WHAT IS NEEDED —
Copy exactly the stretch of data below from the line with "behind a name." through the line with "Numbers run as", including both of those lines.

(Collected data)
#####

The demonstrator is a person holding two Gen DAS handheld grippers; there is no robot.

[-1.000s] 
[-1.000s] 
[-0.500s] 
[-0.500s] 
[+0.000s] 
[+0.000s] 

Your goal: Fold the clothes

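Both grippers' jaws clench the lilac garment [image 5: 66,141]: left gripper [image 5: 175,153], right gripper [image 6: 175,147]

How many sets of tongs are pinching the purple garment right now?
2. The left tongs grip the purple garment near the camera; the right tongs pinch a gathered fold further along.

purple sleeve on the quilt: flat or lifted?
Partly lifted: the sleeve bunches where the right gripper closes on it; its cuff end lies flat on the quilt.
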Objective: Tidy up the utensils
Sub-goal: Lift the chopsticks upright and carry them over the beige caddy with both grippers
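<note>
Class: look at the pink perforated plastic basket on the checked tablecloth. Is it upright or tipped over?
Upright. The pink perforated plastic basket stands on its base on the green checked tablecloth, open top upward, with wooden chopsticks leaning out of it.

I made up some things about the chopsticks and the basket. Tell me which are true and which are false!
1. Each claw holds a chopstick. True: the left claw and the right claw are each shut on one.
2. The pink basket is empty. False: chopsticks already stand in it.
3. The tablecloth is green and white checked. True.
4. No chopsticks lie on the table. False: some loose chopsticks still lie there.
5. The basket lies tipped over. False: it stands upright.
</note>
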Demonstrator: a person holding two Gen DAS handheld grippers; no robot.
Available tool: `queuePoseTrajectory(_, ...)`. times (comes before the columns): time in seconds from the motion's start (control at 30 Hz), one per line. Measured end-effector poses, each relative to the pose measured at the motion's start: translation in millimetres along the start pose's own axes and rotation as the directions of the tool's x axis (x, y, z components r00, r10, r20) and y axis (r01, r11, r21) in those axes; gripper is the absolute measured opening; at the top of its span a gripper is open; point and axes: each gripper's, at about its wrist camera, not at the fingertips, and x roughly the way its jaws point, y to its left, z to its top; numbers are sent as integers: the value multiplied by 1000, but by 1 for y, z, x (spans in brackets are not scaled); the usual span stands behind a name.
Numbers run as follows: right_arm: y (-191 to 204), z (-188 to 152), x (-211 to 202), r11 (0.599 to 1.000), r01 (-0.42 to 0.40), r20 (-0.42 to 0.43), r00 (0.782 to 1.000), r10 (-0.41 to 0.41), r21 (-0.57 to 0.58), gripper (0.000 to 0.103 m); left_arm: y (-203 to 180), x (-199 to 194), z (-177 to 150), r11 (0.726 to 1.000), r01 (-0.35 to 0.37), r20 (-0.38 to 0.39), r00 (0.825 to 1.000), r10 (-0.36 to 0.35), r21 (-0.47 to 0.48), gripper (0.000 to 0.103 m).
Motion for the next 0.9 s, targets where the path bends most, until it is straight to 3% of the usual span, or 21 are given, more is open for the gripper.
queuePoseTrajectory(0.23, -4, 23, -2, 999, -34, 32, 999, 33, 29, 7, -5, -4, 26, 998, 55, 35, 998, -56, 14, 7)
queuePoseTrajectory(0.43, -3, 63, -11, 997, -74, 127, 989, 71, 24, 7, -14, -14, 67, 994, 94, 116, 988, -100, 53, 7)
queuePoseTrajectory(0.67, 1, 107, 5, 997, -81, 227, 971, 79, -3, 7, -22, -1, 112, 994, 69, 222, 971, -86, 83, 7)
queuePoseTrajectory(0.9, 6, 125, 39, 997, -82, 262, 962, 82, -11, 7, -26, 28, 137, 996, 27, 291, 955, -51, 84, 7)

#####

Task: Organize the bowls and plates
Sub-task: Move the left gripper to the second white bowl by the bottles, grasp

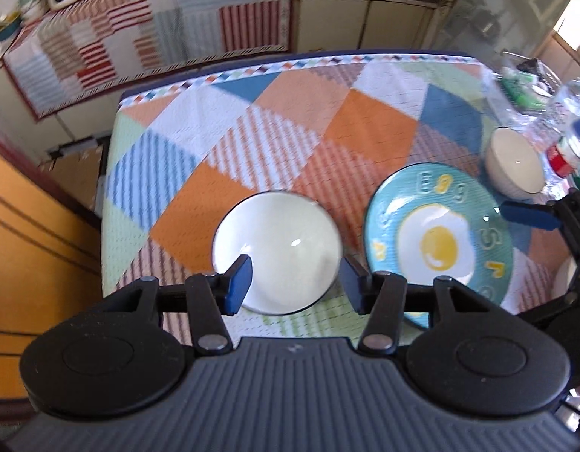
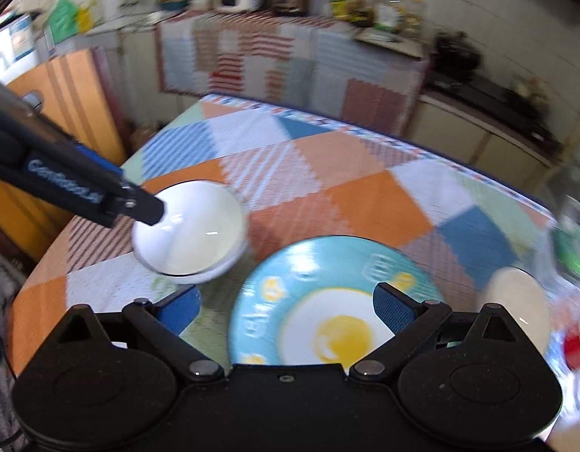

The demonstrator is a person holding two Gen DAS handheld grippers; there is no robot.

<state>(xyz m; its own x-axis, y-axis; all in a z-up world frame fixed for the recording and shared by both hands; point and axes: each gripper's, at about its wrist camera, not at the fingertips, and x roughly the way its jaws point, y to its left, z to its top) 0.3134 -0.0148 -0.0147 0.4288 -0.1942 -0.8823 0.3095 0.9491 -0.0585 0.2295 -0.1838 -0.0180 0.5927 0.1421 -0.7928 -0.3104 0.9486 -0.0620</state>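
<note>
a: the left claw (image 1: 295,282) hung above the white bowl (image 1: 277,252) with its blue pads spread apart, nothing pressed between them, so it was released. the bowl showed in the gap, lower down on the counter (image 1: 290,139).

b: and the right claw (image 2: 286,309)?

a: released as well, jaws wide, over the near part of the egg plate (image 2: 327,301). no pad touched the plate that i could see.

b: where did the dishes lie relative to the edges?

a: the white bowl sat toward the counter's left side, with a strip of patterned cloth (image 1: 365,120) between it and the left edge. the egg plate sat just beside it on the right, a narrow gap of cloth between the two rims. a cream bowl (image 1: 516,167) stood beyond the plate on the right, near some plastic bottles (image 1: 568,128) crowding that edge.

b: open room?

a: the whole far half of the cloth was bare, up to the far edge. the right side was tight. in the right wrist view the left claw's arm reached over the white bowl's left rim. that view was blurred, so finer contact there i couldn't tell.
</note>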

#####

RESULT OF THE TASK —
Available tool: `queuePoseTrajectory(_, ...)`. times (comes before the columns): time in seconds from the motion's start (control at 30 Hz), one per line. Measured end-effector poses, each relative to the pose measured at the motion's start: translation in millimetres along the start pose's own axes and rotation as the directions of the tool's x axis (x, y, z components r00, r10, r20) and y axis (r01, r11, r21) in those axes; gripper is the absolute measured opening; at the top of its span a gripper is open; point and axes: each gripper's, at about its wrist camera, not at the fingertips, and x roughly the way its jaws point, y to its left, z to its top; numbers are sent as integers: the value multiplied by 1000, but by 1 for y, z, x (spans in brackets are not scaled); the usual span stands behind a name.
Numbers run as follows: right_arm: y (-191 to 204), z (-188 to 152), x (-211 to 202), r11 (0.599 to 1.000), r01 (-0.42 to 0.40), r20 (-0.42 to 0.43), r00 (0.782 to 1.000), r10 (-0.41 to 0.41), r21 (-0.57 to 0.58), gripper (0.000 to 0.103 m); left_arm: y (-203 to 180), x (-199 to 194), z (-177 to 150), r11 (0.726 to 1.000), r01 (-0.35 to 0.37), r20 (-0.38 to 0.39), r00 (0.825 to 1.000), r10 (-0.36 to 0.35), r21 (-0.47 to 0.48), gripper (0.000 to 0.103 m).

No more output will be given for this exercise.